▸ **Task brief**: Repeat the lines below exactly as written, please, from the line with "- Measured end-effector" to the line with "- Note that", both lines included, and no others.

▸ **Working data**:
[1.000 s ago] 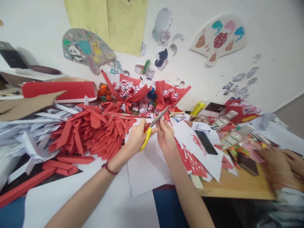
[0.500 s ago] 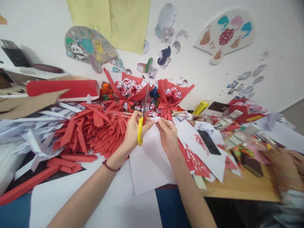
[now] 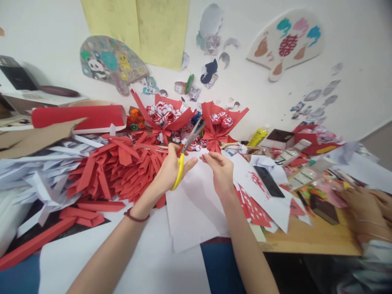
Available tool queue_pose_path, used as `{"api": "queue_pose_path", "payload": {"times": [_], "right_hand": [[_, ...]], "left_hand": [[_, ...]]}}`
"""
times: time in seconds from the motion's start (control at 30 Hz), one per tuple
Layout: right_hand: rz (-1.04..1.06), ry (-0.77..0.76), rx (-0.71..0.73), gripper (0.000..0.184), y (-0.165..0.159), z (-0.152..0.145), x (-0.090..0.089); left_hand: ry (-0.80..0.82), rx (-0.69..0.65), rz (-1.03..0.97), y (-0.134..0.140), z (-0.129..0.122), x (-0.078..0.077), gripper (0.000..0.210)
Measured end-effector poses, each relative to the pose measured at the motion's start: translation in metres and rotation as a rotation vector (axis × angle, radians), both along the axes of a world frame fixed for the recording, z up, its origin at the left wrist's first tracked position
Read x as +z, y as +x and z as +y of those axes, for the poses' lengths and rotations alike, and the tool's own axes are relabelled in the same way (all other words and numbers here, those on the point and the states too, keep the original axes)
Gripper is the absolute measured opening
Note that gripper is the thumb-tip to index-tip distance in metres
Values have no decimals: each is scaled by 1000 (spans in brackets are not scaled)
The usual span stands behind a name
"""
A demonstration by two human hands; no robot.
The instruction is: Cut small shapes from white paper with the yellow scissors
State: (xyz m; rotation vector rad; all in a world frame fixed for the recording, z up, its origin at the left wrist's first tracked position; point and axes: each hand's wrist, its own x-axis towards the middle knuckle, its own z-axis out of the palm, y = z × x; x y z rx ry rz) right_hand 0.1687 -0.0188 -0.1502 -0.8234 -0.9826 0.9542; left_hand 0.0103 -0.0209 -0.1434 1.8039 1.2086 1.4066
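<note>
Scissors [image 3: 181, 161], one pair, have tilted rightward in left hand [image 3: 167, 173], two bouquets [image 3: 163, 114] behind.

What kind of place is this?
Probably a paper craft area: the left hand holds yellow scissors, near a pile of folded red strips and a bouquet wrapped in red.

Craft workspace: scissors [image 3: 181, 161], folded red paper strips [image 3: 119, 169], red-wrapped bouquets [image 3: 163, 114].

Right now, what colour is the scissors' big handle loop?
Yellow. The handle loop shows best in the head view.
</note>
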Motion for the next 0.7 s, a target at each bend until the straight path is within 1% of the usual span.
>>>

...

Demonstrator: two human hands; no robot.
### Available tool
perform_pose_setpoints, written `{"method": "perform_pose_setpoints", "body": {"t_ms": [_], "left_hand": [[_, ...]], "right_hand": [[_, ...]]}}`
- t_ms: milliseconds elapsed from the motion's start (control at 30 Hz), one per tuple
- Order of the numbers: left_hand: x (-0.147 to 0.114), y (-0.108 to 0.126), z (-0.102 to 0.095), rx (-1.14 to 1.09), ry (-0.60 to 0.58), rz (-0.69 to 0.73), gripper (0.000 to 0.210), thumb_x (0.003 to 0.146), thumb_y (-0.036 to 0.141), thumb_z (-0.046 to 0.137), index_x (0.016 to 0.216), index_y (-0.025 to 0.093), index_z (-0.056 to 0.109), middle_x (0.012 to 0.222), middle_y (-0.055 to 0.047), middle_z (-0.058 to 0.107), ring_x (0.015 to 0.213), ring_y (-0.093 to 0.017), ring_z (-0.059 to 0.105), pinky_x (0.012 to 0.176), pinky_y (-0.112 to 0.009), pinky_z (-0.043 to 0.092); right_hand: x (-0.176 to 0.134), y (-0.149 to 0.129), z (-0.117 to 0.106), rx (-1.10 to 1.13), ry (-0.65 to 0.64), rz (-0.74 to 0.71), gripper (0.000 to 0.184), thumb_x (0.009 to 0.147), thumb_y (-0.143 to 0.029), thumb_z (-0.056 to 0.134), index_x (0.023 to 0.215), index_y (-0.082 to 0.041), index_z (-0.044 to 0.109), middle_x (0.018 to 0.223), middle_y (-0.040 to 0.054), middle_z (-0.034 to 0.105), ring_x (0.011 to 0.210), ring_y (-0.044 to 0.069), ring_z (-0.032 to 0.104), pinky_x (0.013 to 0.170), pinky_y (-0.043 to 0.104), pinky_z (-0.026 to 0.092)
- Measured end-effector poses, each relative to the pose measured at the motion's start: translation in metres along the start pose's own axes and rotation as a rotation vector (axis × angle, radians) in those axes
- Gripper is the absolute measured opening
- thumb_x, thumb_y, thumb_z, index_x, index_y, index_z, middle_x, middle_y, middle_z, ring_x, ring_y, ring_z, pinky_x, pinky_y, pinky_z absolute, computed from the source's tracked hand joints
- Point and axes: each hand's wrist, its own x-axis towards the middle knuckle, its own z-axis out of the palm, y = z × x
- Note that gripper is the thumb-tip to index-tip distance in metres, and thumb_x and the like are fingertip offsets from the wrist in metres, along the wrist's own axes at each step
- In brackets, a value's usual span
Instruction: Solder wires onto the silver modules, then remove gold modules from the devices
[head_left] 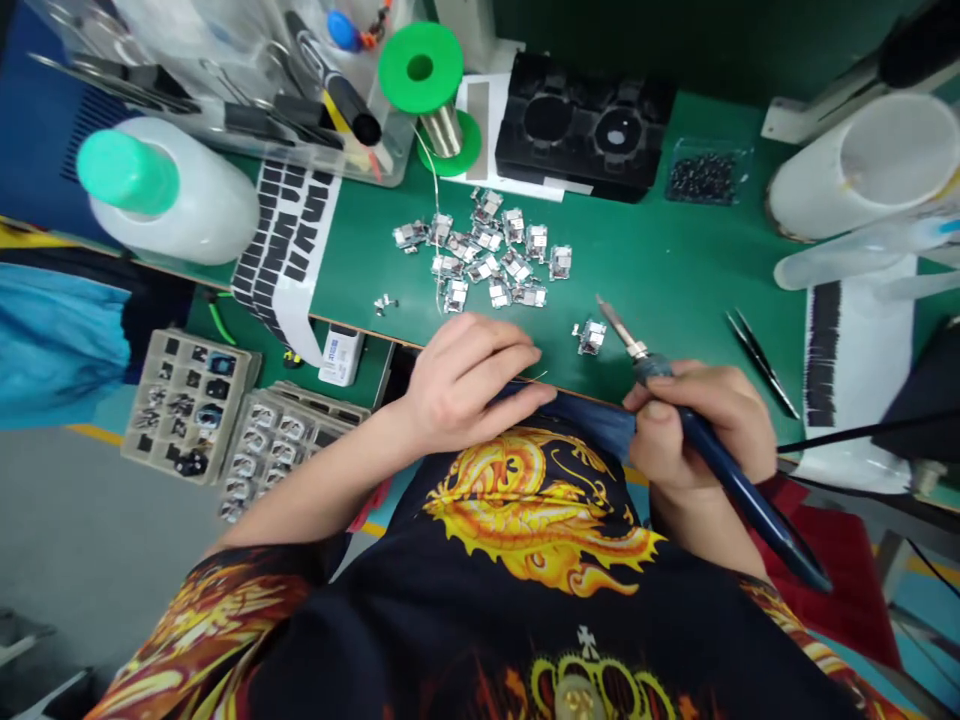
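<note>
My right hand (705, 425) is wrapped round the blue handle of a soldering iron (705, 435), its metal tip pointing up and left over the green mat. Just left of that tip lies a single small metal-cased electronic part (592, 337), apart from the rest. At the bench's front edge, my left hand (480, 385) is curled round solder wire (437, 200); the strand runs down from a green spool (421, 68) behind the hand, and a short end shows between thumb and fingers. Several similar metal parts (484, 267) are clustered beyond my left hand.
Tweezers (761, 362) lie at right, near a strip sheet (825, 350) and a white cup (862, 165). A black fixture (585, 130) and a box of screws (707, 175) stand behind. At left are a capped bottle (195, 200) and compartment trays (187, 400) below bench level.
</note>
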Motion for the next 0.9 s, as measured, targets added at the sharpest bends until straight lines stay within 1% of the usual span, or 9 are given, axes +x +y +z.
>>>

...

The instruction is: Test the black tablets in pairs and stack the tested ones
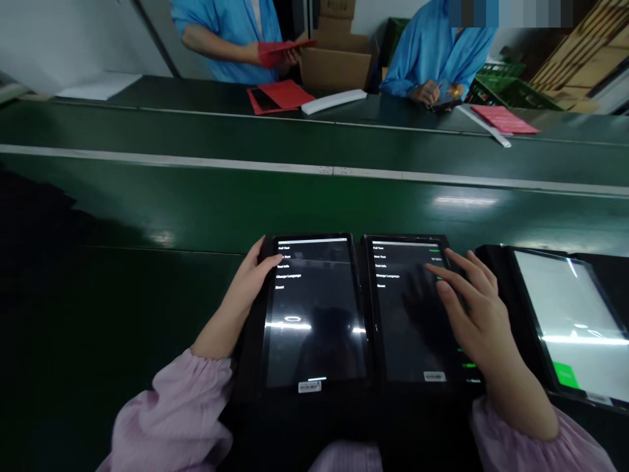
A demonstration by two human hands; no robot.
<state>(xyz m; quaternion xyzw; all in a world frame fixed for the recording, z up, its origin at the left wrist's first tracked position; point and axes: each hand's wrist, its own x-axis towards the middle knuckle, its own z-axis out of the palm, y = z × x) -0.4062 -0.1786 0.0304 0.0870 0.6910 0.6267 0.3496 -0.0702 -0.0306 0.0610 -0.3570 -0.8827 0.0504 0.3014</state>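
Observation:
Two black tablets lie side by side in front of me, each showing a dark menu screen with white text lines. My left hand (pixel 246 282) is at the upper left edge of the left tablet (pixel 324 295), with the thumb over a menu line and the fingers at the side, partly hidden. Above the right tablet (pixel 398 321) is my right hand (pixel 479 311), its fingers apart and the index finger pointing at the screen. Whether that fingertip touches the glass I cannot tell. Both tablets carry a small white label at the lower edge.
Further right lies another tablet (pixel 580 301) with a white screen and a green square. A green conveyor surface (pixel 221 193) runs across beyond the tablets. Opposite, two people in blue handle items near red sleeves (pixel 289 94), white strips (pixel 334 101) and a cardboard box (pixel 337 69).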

▸ **Solution below**:
- Measured end-effector poses, each relative to the pose measured at the motion's start: translation in metres along the start pose's own axes and rotation as a rotation vector (axis × angle, radians) in those axes
- Gripper is the absolute measured opening
- thumb_x, thumb_y, thumb_z, index_x, index_y, index_z, middle_x, middle_y, middle_z, ring_x, ring_y, ring_z, pinky_x, pinky_y, pinky_z absolute, computed from the source's tracked hand joints
- Point and axes: each hand's wrist, its own x-axis towards the middle knuckle, its own z-axis out of the palm, y = z × x
- Note that gripper is the thumb-tip to index-tip distance in metres, and thumb_x and the like are fingertip offsets from the wrist in metres, along the wrist's own axes at each step

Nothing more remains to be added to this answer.